List, from the lines below, each one with "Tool" in it.

::::

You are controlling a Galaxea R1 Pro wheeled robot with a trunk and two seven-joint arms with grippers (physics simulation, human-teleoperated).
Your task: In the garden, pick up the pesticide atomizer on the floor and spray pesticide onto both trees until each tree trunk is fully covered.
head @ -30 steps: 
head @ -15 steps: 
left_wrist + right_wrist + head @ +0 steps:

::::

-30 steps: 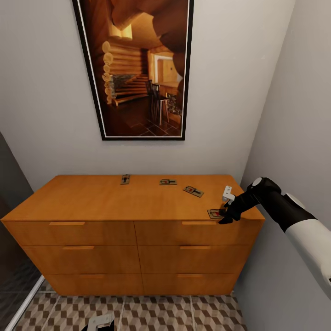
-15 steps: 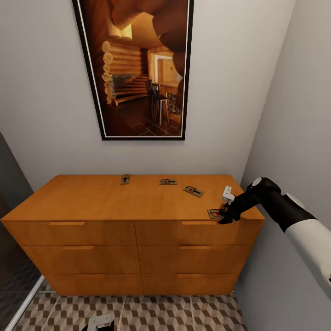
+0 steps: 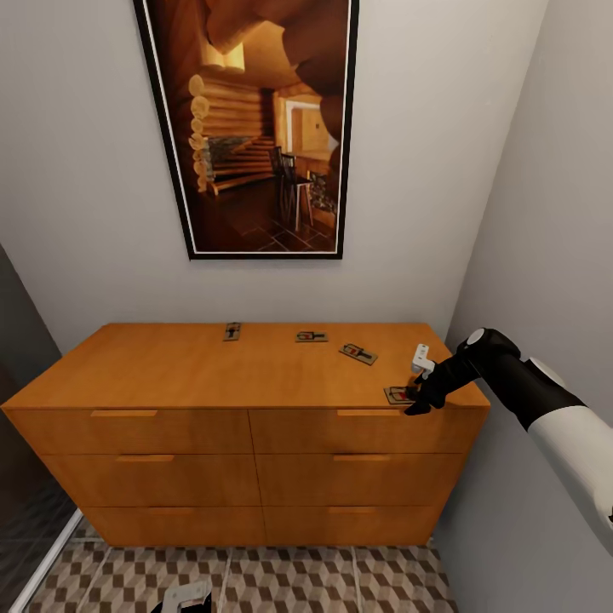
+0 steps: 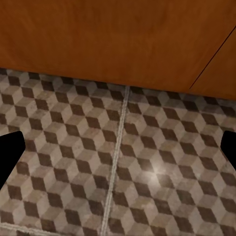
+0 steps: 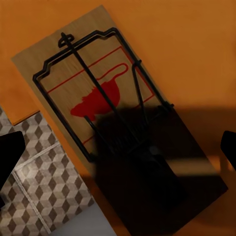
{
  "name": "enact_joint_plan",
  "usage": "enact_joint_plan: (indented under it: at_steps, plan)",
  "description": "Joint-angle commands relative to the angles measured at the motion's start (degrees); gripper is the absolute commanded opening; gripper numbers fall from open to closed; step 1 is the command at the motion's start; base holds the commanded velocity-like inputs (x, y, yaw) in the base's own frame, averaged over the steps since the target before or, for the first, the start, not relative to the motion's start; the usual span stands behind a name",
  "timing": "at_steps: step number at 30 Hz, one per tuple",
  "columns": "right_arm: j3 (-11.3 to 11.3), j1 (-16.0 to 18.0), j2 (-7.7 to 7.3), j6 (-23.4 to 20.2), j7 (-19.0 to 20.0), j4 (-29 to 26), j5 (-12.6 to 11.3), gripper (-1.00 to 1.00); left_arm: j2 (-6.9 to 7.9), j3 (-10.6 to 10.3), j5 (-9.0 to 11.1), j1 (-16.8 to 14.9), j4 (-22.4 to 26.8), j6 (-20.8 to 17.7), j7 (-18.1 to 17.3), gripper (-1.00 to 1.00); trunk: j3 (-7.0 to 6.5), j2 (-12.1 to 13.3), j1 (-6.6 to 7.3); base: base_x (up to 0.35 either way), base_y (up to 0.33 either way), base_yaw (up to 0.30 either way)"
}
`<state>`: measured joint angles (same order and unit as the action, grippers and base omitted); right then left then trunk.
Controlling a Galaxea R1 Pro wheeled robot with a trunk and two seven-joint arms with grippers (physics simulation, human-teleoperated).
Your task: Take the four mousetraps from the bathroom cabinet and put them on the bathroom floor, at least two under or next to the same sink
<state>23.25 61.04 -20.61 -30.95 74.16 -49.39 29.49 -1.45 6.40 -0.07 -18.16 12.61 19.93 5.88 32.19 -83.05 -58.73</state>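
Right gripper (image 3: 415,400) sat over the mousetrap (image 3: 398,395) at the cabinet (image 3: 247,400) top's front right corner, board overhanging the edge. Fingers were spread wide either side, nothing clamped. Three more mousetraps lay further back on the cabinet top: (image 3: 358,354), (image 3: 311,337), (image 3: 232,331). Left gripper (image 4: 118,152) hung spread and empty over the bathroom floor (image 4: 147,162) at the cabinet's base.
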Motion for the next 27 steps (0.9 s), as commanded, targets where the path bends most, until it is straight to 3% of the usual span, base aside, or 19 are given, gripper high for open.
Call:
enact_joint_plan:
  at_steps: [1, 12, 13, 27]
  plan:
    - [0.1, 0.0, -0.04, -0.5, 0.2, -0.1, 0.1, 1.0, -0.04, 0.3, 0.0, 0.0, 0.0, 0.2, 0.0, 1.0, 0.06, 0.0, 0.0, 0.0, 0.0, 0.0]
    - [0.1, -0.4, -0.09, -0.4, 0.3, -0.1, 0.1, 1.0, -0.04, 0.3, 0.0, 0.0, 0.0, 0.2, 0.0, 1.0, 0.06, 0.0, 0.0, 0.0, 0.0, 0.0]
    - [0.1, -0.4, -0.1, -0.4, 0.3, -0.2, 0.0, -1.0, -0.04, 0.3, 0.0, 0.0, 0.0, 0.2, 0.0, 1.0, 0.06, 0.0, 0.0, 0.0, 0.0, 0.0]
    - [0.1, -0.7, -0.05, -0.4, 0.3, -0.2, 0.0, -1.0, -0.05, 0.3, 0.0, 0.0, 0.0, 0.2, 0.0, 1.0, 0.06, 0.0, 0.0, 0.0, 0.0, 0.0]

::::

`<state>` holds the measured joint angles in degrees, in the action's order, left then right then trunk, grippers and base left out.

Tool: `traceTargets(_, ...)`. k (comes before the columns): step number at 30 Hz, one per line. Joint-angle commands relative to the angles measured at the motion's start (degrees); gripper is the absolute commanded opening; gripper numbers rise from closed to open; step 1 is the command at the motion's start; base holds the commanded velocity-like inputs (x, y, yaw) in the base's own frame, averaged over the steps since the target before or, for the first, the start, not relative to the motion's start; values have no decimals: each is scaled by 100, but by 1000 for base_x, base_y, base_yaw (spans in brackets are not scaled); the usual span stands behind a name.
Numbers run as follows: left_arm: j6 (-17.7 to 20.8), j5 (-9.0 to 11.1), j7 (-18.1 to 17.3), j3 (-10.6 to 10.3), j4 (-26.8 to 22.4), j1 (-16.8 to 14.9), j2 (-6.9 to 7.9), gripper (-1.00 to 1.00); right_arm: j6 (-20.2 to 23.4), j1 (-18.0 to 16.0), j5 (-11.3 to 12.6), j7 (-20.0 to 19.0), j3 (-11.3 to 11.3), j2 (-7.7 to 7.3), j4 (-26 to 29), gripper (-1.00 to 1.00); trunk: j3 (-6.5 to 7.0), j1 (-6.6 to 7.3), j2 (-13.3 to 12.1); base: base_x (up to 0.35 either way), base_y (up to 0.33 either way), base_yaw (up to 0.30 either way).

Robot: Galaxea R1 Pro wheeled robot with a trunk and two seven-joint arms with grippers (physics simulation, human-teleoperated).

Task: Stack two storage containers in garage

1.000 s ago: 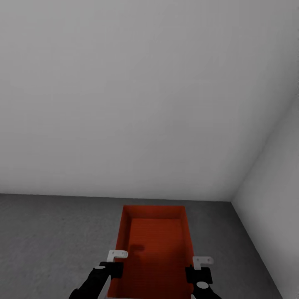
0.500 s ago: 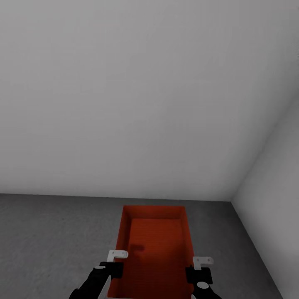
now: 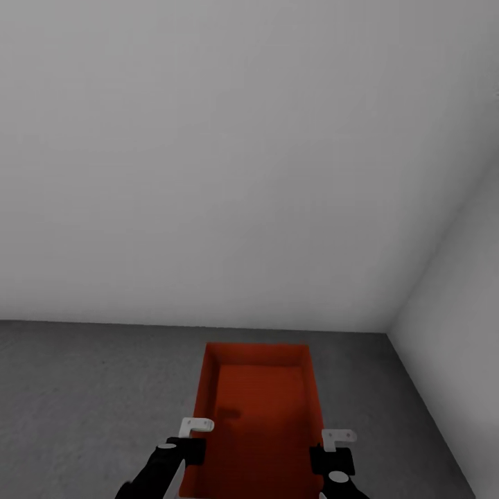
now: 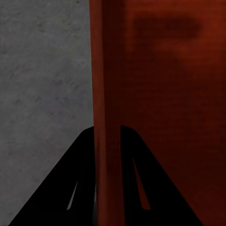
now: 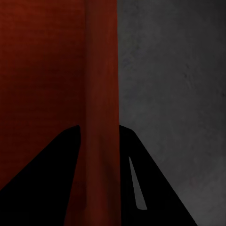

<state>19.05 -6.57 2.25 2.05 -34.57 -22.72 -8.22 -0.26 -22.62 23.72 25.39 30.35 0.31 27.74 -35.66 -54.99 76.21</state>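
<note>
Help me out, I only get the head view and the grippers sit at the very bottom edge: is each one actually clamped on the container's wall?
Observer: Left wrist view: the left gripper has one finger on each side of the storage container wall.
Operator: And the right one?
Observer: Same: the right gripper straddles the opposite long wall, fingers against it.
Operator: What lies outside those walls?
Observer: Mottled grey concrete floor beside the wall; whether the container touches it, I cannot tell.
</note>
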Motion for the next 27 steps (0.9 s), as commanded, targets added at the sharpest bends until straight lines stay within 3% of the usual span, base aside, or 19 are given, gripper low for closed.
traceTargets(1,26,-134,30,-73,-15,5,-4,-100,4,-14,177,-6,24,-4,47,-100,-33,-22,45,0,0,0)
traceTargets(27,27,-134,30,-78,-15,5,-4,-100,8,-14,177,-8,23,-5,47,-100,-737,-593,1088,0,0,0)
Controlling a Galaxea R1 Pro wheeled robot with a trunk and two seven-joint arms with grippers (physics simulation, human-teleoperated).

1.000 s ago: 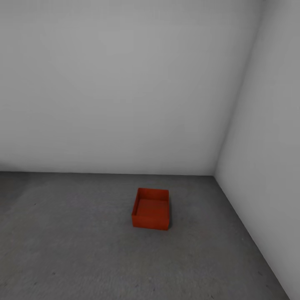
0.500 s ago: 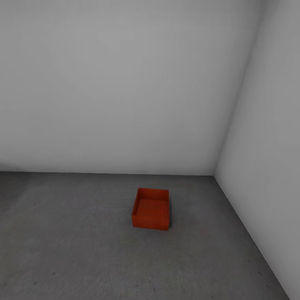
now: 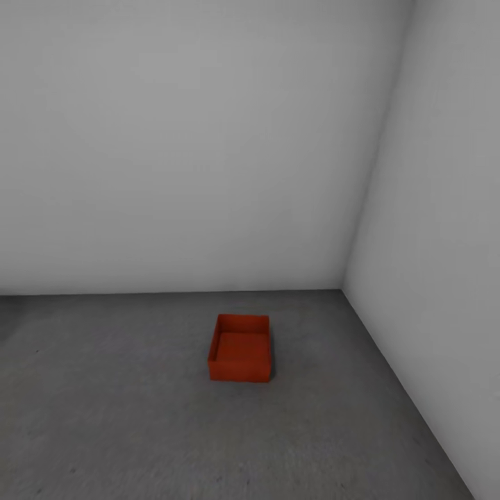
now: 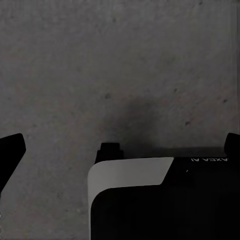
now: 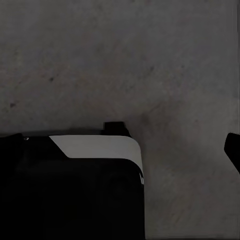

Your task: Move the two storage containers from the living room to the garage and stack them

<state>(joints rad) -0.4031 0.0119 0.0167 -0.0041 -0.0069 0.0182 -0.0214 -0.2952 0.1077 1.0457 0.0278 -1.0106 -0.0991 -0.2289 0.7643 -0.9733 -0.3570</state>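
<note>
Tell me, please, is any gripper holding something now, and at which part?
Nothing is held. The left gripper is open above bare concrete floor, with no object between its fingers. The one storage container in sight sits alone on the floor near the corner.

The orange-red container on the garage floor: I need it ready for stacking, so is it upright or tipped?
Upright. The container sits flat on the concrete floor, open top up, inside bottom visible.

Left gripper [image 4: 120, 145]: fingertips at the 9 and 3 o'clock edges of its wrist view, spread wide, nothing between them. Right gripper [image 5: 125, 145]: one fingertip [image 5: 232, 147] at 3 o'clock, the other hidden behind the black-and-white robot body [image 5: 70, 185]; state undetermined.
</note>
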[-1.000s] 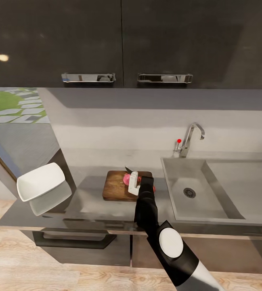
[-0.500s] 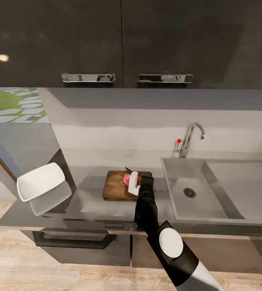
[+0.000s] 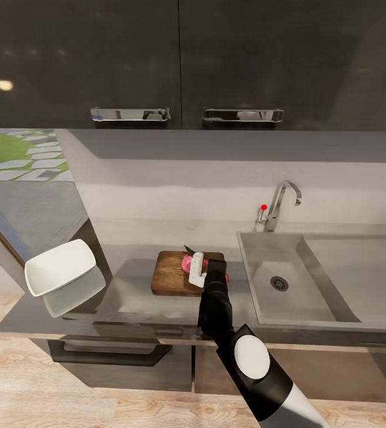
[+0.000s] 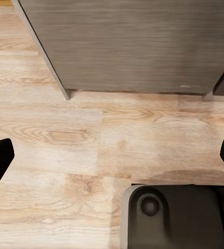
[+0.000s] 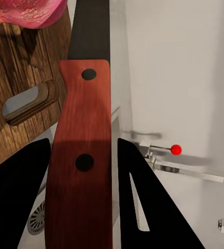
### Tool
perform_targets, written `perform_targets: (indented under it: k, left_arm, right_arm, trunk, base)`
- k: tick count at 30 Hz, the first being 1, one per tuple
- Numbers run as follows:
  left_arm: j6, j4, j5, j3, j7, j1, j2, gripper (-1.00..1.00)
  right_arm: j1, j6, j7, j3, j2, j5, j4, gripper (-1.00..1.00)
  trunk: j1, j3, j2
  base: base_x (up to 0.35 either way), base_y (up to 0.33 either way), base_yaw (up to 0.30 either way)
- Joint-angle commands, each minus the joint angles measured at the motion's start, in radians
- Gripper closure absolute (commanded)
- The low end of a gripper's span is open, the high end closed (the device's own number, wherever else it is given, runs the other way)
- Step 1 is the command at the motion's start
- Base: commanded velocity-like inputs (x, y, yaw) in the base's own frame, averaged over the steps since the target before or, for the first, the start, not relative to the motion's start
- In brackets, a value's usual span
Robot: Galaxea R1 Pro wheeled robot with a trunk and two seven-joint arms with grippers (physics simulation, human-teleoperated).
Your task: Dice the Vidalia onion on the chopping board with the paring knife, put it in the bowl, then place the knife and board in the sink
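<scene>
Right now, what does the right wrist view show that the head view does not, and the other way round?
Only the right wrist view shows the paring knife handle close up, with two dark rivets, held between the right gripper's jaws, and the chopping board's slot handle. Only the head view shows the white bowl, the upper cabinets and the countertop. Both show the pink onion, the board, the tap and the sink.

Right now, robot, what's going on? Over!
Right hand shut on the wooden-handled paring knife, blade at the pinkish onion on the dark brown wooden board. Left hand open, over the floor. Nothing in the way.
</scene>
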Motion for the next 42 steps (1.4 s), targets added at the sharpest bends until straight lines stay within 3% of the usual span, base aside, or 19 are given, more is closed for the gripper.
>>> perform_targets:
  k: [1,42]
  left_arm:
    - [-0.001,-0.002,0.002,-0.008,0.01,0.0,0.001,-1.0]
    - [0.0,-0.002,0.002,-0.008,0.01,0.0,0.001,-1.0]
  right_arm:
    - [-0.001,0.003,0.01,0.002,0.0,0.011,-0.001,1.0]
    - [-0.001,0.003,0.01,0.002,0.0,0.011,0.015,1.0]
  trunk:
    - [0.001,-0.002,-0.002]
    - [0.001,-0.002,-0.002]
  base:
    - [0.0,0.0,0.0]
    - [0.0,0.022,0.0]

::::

§ RESULT:
Tool: `traceTargets(_, ...)`. k (comes before the columns): step number at 30 Hz, one per line. Joint-angle commands relative to the angles measured at the motion's start (degrees); gripper is the absolute commanded opening; gripper numbers rise from closed to open; step 1 is the command at the motion's start; base holds the commanded velocity-like inputs (x, y, yaw) in the base's own frame, averaged over the steps since the target before or, for the first, the start, not relative to the motion's start; values have no decimals: each is scaled by 100, but by 1000 for base_x, base_y, base_yaw (spans in brackets are not scaled); the usual span stands behind a name.
### Tool

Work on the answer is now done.